- Try it
Transcribe the data below verbatim from the line with "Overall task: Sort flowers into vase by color" to the line with "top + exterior". Include both of those lines.

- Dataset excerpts
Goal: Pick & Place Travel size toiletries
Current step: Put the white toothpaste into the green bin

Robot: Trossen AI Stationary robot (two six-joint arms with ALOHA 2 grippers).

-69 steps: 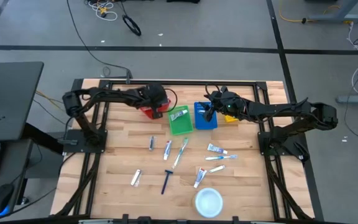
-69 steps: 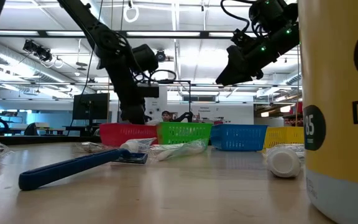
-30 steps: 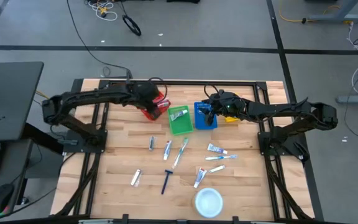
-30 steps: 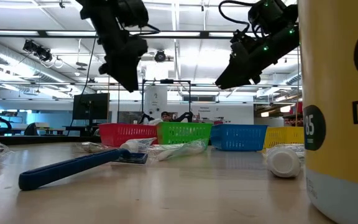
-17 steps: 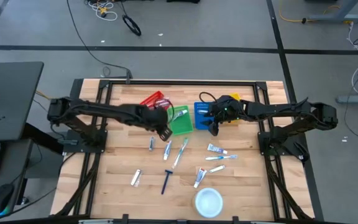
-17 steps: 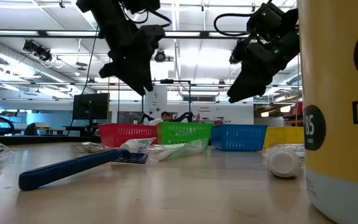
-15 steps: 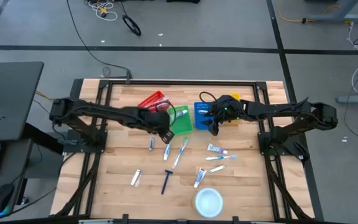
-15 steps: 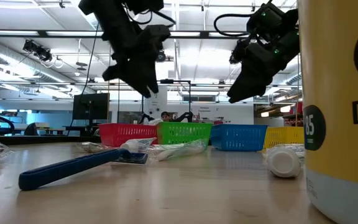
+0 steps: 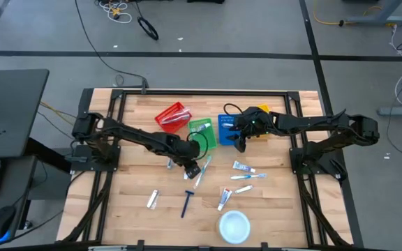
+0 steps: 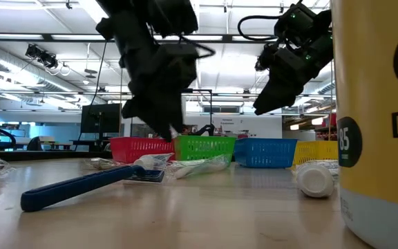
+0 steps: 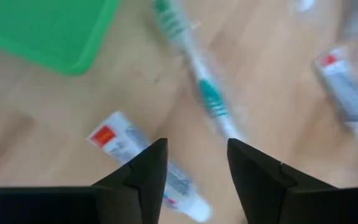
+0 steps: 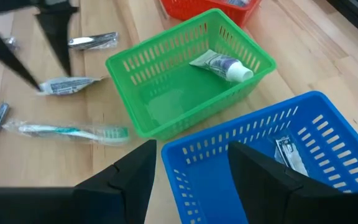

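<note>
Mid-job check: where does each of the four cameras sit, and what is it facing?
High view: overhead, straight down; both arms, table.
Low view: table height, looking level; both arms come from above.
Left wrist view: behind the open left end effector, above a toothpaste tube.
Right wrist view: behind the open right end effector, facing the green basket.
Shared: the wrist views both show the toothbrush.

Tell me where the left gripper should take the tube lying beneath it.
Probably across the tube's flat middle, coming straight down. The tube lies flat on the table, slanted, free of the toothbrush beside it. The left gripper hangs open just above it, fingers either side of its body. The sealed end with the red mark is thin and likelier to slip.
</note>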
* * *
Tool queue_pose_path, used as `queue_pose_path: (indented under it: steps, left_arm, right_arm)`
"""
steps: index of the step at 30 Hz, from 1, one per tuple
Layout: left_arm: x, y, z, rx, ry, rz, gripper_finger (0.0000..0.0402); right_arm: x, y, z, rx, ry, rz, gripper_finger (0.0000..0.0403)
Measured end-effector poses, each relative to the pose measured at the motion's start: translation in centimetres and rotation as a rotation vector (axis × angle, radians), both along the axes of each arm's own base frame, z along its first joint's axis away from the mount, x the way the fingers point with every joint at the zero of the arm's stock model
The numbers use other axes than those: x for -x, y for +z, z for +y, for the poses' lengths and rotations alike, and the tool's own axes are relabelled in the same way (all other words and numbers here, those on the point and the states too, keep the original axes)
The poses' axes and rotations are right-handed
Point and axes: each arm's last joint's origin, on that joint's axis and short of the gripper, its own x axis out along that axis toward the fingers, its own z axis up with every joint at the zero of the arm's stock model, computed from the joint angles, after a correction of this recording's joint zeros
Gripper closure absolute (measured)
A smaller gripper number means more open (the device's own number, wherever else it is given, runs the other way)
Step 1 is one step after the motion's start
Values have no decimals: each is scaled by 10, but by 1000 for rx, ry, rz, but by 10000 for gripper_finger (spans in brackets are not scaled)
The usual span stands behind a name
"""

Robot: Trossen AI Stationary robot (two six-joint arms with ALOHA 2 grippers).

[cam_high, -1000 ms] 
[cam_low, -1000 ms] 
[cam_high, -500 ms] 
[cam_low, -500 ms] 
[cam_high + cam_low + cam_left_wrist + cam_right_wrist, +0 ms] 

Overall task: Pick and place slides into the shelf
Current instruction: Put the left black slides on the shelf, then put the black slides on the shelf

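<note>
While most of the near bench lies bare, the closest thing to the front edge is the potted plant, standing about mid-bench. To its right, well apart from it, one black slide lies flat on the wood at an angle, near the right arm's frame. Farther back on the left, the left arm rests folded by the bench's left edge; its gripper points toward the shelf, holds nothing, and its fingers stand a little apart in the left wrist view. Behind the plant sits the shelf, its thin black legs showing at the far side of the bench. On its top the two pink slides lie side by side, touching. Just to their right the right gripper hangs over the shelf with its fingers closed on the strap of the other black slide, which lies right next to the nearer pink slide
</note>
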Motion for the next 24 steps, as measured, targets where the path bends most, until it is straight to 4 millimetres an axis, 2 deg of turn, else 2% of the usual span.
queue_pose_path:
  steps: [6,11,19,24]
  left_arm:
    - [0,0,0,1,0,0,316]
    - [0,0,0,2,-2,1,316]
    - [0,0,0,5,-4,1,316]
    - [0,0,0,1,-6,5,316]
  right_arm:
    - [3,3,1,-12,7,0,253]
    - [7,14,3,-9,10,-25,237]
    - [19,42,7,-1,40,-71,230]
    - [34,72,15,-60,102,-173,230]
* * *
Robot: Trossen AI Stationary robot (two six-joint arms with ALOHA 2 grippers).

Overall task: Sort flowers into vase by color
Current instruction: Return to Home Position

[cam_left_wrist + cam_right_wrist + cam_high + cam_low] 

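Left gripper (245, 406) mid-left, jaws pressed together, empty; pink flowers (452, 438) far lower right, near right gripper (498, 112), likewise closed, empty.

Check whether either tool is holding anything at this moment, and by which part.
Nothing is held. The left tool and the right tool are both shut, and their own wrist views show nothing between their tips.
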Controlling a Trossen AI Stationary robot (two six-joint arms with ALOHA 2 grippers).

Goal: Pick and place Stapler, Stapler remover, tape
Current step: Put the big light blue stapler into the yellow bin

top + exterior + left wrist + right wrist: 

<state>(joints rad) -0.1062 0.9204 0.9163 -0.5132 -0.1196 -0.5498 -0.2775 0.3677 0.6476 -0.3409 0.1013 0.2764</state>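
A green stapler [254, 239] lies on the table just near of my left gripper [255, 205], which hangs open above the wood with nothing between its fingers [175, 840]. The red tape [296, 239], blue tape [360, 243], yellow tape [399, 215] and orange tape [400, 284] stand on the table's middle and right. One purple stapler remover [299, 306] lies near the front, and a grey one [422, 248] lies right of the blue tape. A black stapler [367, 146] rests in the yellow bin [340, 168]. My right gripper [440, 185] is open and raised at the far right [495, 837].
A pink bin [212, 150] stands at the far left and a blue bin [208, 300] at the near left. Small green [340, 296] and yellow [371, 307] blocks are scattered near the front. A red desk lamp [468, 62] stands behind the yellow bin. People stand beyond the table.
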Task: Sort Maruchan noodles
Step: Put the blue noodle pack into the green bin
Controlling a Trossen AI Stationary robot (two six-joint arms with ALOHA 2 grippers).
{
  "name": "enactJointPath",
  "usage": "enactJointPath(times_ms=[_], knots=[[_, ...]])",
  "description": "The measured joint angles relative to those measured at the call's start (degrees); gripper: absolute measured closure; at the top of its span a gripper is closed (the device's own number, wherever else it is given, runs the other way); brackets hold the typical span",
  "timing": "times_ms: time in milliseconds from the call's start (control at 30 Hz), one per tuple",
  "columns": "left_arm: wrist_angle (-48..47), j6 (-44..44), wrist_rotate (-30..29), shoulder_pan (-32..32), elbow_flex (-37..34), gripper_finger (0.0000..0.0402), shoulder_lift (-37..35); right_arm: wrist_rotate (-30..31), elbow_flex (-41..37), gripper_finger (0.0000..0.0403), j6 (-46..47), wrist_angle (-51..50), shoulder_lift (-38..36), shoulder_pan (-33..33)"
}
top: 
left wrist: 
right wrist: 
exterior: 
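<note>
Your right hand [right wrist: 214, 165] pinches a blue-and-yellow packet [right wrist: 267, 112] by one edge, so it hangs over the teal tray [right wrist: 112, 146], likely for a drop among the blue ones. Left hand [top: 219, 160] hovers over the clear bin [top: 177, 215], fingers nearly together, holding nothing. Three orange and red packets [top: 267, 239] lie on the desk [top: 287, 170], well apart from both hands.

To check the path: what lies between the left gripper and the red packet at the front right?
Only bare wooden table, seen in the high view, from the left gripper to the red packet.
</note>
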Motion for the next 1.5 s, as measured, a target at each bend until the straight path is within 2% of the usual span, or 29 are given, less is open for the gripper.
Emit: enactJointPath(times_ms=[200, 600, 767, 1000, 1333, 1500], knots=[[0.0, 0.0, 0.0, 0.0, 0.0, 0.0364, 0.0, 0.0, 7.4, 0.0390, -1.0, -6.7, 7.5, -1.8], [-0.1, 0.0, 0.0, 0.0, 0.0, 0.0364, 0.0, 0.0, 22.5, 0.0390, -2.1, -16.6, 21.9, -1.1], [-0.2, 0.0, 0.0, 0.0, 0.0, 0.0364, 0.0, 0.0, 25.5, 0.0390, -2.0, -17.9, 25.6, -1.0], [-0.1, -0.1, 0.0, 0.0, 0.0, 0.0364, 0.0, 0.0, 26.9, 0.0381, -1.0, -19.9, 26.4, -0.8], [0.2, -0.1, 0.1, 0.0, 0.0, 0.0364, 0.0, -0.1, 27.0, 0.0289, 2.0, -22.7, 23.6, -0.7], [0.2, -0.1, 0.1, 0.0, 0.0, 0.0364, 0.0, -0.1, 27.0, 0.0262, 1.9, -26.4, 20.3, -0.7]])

- Response to the exercise
Overall task: Sort flowers into vase by color
Current instruction: Return to Home Position

[cam_left_wrist + cam_right_wrist + cam_high + cam_low] 

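Left gripper (245, 406) mid-left, jaws pressed together, empty; pink flowers (452, 438) far lower right, near right gripper (498, 112), likewise closed, empty.

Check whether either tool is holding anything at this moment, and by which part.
Nothing is held. The left tool and the right tool are both shut, and their own wrist views show nothing between their tips.
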Controlling a Trossen AI Stationary robot (two six-joint arms with ALOHA 2 grippers).

Goal: Pick and place Stapler, Stapler remover, tape
Current step: Put the big light blue stapler into the yellow bin

top + exterior + left wrist + right wrist: 

This concludes the exercise.